[Stored dataset items]
────
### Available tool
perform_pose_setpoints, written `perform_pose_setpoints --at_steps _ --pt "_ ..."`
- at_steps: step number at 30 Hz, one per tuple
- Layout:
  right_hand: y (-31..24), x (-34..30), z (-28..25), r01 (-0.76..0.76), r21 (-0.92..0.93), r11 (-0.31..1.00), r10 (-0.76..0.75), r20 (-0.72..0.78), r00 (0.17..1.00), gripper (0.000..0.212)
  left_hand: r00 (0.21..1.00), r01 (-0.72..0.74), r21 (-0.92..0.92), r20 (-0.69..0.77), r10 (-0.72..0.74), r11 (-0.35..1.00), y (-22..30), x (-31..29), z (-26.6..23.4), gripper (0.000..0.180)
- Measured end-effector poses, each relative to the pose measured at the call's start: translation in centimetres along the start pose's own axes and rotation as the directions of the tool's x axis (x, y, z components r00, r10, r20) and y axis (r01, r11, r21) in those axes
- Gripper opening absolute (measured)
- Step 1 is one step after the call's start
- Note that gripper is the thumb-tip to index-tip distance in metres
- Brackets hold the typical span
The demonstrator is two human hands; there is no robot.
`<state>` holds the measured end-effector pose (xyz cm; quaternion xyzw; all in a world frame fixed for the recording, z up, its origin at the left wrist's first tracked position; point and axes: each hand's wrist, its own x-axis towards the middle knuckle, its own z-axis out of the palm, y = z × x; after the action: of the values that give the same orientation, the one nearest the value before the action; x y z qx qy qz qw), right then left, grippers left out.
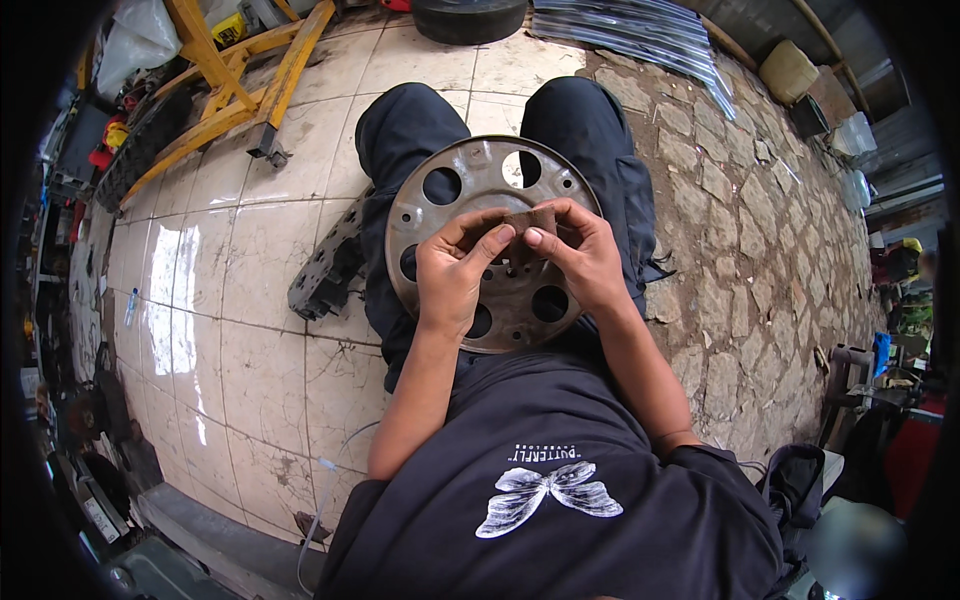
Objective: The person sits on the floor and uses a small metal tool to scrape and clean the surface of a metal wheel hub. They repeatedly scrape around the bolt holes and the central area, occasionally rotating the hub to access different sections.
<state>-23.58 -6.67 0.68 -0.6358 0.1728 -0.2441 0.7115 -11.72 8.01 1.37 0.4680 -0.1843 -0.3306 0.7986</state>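
A round grey-brown metal plate (512, 312), much like an engine flexplate, rests across my thighs. Large round holes and smaller bolt holes pierce it. Over its middle, my left hand (452, 268) and my right hand (584, 254) pinch a small brown sheet (519, 222) between thumbs and fingers. It looks like a folded scrap of sandpaper, though its kind is not certain. Both thumbs lie on the near side of the sheet, close together. The hands partly cover the plate's centre and some of its holes.
A dark metal part with holes (328, 262) lies on the tiles beside my left leg. At the far left stands a yellow metal frame (205, 125). Ahead are a black tyre (468, 18) and corrugated sheeting (640, 38). Rough stone paving (735, 250) covers the right side.
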Motion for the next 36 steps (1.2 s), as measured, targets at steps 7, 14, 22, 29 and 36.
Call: perform_pose_setpoints --at_steps 7,14,22,29,36 --pt "-0.3 -0.2 -0.4 -0.051 0.158 0.986 0.037 0.093 0.995 0.019 0.993 -0.106 0.160 -0.032 0.113 0.981 -0.5 -0.1 0.1 0.023" --pt "-0.4 -0.3 -0.5 0.008 0.061 0.998 -0.012 0.075 0.997 0.018 0.935 -0.318 0.591 0.069 0.347 0.741 0.5 -0.8 0.7 0.028" --pt "0.1 -0.2 -0.5 0.173 -0.030 0.985 -0.168 0.117 0.979 0.016 0.967 -0.252 0.300 0.117 0.227 0.920 0.1 -1.1 -0.2 0.023" --pt "-0.8 -0.9 1.2 0.149 0.084 0.985 -0.151 0.016 0.988 0.022 0.969 -0.201 0.127 0.172 0.178 0.971 0.7 -1.0 -0.9 0.021" --pt "-1.4 -0.3 0.7 0.390 -0.373 0.842 -0.385 0.090 0.918 0.026 0.915 -0.398 0.468 0.141 0.378 0.789 0.7 -0.9 -0.8 0.016"
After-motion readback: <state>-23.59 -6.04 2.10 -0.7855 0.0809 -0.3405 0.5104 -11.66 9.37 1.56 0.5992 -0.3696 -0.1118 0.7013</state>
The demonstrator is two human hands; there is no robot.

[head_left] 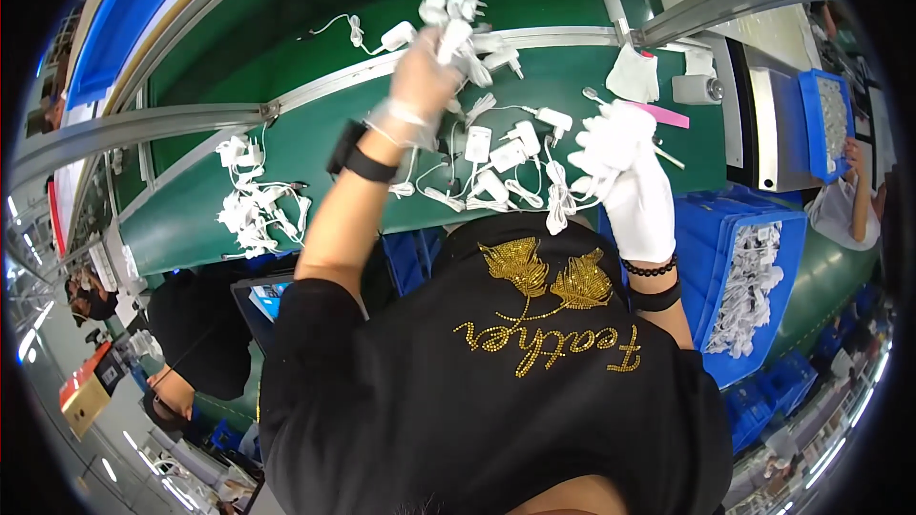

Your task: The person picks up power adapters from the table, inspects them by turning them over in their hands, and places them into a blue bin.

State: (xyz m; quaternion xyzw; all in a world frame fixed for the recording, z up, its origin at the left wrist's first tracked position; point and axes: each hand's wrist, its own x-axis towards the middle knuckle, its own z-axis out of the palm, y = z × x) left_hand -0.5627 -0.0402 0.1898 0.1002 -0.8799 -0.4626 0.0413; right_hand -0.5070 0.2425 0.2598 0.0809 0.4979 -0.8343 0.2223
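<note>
My left hand (pixel 425 84), in a thin translucent glove, reaches across the far side of the green bench. It is blurred, with its fingers closed round a white power adapter (pixel 455 41); more adapters (pixel 452 8) crowd just beyond it. My right hand (pixel 625 154) wears a white cloth glove and is curled near the bench's right part. From its outer side sticks out a thin pale rod (pixel 669 154), pen-like. Beside its fingertips lies a bundled white cable (pixel 558 193). Several adapters with coiled cables (pixel 491 186) are spread between my hands.
A tangled heap of white adapters (pixel 253 215) sits at the bench's left. On the right are a white cloth glove (pixel 634 74), a pink strip (pixel 665 115) and a blue crate (pixel 788 310) of white adapters. A metal frame bar (pixel 143 136) crosses at left. Other people work nearby.
</note>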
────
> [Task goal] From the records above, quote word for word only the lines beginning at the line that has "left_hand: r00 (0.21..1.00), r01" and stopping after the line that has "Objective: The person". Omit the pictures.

> [Solution for this exercise]
  left_hand: r00 (0.21..1.00), r01 (-0.72..0.74), r21 (-0.92..0.92), r20 (-0.69..0.77), r10 (-0.72..0.74), r11 (-0.35..1.00), y (-22..30), x (-31..29), z (-26.6..23.4), gripper (0.000..0.180)
- Measured end-effector poses, each relative to the pose measured at the call's start: translation in centimetres along the start pose's own axes and rotation as the directions of the tool's x axis (x, y, z components r00, r10, r20) and y axis (r01, r11, r21) in those axes
- Gripper opening absolute (measured)
- Step 1 is one step after the call's start
- Note that gripper is the thumb-tip to index-tip distance in metres
- Brackets hold the typical span
The demonstrator is two human hands; there is no robot.
`<state>` holds the measured end-effector pose (xyz cm; quaternion xyzw; all in a world frame fixed for the recording, z up, its origin at the left wrist's first tracked position; point and axes: each hand's wrist, its own x-axis towards the middle knuckle, its own z-axis out of the palm, y = z × x; after the action: of the values that give the same orientation, the one nearest the value before the action; x y z qx qy qz qw), right then left, grippers left out.
Objective: The person sits on the floor and uses a small metal tool to scrape and clean the surface of a metal wheel hub. They repeatedly scrape around the bolt holes and the central area, occasionally rotating the hub to access different sections.

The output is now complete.